A concern about cell phones

In recent years, cell phones have surfaced as a possible obstacle in caregivers fully engaging their young children in language development. Parents distracted by tweets or YouTube videos can miss the kinds of interactions that build communication and word skills.

Psychologist Catherine Steiner-Adair explored this issue in her book The Big Disconnect: Protecting Childhood and Family Relationships in the Digital Age. Children ages 4 to 18 reported being “mad, sad, angry and lonely” in interviews with Steiner-Adair. It’s an issue that’s just beginning to be explored.

Working with the school

Reading Rockets also offers guidance for parents as advocates of their school-age children. A parent has cause to be worried and needs to be proactive if the child is not reading in 1st or 2nd grade.

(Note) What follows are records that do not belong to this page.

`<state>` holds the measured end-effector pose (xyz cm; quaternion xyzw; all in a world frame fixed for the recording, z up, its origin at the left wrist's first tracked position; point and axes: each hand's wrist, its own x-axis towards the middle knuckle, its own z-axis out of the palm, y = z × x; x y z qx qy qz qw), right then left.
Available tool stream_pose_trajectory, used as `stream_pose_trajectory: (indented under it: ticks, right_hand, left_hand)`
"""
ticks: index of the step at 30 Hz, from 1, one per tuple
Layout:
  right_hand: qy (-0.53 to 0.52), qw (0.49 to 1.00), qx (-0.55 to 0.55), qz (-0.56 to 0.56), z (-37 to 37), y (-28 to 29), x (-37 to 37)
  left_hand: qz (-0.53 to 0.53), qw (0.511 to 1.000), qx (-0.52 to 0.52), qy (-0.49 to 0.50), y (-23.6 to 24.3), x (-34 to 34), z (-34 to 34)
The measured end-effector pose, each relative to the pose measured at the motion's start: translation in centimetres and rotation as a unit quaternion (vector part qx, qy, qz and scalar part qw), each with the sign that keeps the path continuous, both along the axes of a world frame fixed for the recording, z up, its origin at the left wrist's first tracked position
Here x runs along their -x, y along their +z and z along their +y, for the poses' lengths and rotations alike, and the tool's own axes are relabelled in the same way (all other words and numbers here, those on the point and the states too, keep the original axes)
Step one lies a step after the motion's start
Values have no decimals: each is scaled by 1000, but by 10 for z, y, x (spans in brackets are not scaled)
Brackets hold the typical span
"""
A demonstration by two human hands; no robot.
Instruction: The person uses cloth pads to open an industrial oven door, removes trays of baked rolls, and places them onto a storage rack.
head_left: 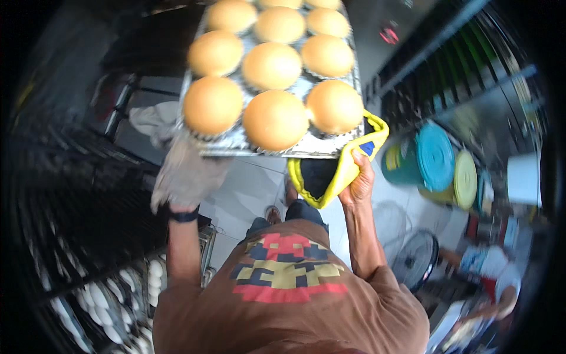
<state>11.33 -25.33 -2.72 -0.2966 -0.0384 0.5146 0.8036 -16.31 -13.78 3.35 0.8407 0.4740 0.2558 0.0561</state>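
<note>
A metal baking tray (318,147) carries rows of golden round buns (276,120) in paper or foil cups, held up in front of me. At its near left corner is my left hand (187,177), covered by a greyish cloth or glove; it is blurred, and its fingers are hidden at the tray edge. A loose whitish cloth (156,121) hangs beside that corner. My right hand (361,182) is closed round a yellow-edged pot holder (348,171) with a dark inside, which is folded against the tray's near right corner. The tray's far end runs out of view.
On the left stands a dark rack (53,236); trays of pale dough pieces (100,307) sit low in it. Teal (436,156) and yellow (465,180) lidded tubs stand at right, below another rack (460,71). A round fan (415,259) and a person (492,271) are lower right.
</note>
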Motion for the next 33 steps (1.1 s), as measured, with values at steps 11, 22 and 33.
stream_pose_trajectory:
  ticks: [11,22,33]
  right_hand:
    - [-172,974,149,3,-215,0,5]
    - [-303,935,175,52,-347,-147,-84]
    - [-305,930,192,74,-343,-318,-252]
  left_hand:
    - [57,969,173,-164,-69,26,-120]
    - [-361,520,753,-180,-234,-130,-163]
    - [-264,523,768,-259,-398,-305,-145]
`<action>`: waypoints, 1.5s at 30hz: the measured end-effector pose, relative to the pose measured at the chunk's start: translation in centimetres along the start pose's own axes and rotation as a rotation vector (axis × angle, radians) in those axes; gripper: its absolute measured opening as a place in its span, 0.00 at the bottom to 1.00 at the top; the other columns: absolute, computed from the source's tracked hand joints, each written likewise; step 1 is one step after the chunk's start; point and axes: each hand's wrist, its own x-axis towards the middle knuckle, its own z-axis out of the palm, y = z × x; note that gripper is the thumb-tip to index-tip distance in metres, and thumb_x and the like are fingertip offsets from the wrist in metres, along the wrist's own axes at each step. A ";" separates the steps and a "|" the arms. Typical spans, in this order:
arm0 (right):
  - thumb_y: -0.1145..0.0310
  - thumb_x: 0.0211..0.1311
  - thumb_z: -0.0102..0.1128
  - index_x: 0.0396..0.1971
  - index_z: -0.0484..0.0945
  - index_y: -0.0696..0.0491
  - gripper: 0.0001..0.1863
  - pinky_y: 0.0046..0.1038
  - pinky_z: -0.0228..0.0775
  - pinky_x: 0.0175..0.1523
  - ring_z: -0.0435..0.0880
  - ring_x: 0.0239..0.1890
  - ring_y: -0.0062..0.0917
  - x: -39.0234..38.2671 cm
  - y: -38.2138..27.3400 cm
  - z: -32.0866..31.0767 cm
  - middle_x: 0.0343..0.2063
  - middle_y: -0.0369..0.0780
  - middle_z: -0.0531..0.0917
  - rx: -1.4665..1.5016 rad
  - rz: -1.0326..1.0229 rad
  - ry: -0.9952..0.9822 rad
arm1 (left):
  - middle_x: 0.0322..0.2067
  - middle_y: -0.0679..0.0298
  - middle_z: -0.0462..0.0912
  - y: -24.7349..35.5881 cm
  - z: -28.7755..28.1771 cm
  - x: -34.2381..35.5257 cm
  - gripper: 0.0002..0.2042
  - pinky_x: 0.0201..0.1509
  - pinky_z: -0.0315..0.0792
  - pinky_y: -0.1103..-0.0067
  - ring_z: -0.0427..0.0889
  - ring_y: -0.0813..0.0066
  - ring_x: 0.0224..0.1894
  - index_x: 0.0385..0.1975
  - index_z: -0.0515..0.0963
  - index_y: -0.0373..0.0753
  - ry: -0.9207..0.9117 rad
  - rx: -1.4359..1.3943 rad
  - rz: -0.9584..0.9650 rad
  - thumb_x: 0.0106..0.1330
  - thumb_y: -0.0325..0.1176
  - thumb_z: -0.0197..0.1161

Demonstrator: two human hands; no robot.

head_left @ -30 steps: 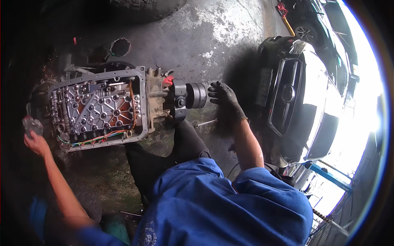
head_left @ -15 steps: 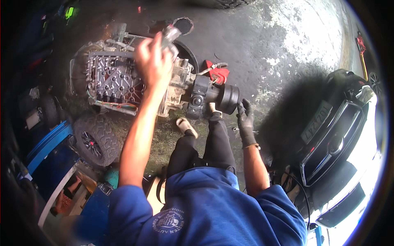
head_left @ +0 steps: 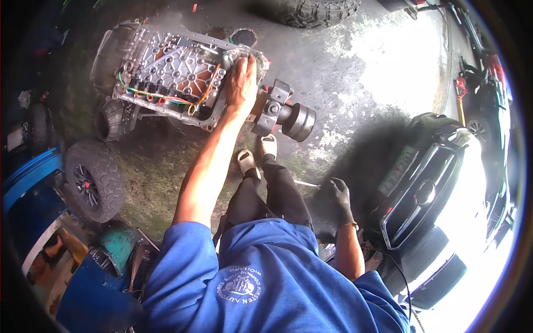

To ensure that your child is progressing as he or she should in literacy development, Reading Rockets experts offer this advice:

• Get to know the child’s teachers and principal and stay in touch between report card periods.

• Save important test results and hold onto samples of the child’s work and any school communications that show how he or she usually performs.

• Ask for help if you suspect a problem. Start with the child’s teacher, but also be ready to talk with the principal, reading specialist, or special education teacher.

Reading: A team effort

Reading Rockets calls teaching reading “a team effort.” According to the website, research shows that “what families do makes a difference, what teachers do makes a difference, and what community programs do makes a difference. … It is our shared responsibility.”